#### The Power of Neural Networks

Neural networks have the potential to learn incredibly complex functions that can help us classify all kinds of data. Given the right hardware, and a little time, neural networks can be fine tuned to deliver great performance in tasks like object recognition, captioning pictures, and making music. For this project, I learned the fundamentals behind deep learning and how one can build a basic but efficient library in Python to implement your own network.

#### Components

###### Normalizer

A standard normalizer is included in the library to normalize the input data. Normalizing helps in making optimization methods like gradient descent much quicker since it helps "steer" each step closer to the actual minimum of the gradient. Standard normalization is done by subtracting the mean and dividing by the standard deviation: $$X_{norm}= \frac {X - \mu}{\sigma}$$

###### Cost Functions

A cost function allows us to determine the best relationship we can find between the input and output of our data. The library contains two cost functions to optimize: *least squares* and *softmax*. In a least squares cost function, larger errors are penalized more than smaller errors due to the squared term.
$$loss(y,y_p)=(y-y_p)^2$$
A softmax (log-loss) function takes in a dataset and outputs a new set with values ranging from 0 to 1. Additionally, the sum of all values of the dataset add up to 1.
$$loss(w_0,w_1)=log(1+e^{-y_p(w_0+xw_1)})$$

###### Multilayer perceptron

This module of the library initializes the multilayer perceptron (MLP) used to generate a classifier.
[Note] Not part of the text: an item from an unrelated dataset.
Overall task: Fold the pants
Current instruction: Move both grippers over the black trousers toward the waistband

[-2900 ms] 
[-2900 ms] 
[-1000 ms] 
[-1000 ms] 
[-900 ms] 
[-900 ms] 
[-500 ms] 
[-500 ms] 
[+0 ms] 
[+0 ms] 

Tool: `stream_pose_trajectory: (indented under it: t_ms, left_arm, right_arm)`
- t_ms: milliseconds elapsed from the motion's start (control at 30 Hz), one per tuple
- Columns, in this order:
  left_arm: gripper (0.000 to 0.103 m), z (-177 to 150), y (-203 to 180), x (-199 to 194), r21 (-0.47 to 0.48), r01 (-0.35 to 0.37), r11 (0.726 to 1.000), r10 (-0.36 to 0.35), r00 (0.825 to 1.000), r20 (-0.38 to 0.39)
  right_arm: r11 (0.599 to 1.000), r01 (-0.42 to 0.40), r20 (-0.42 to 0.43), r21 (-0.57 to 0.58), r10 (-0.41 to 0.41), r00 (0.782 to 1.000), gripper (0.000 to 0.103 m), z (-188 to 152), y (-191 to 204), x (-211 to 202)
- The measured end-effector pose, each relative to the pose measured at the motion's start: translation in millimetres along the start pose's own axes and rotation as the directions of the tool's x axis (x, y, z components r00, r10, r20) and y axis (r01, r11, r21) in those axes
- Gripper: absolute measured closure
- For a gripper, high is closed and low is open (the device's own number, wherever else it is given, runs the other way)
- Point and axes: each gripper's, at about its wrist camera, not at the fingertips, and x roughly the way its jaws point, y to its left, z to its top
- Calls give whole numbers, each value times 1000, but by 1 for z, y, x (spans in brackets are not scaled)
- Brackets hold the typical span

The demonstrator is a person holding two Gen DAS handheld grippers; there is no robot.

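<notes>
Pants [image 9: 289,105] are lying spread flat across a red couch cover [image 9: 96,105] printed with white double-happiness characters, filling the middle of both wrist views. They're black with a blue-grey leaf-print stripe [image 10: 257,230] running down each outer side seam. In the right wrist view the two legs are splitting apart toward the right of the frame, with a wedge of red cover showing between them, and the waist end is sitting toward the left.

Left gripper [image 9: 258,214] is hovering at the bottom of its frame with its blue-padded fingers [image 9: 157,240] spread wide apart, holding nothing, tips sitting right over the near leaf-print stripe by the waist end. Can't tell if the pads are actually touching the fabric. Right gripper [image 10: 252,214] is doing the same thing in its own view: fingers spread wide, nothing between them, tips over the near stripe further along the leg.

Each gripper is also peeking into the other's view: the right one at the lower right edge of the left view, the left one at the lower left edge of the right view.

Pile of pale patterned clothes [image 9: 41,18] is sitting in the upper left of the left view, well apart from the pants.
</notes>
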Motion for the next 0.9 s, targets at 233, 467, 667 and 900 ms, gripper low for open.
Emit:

The number of hidden units and number of layers can be modified as well as the activation function (ReLU, tanh, maxout). The activation functions serve as various *feature transforms* that can be used to modify how the network deals with inputs.

###### Optimizer

Gradient descent is used to optimize the loss functions mentioned above. The algorithm calculates the gradient at a location on the cost function and then takes a step in a direction negative to the gradient. This process is repeated until (ideally) a minimum is reached. Convergence indicates that a fit has been found to minimize the cost, or error, of the regression model.

#### Using the Library

The library can be used to construct a neural network and plot its performance on a given dataset. See the sample code below for proper syntax in Python 3.6.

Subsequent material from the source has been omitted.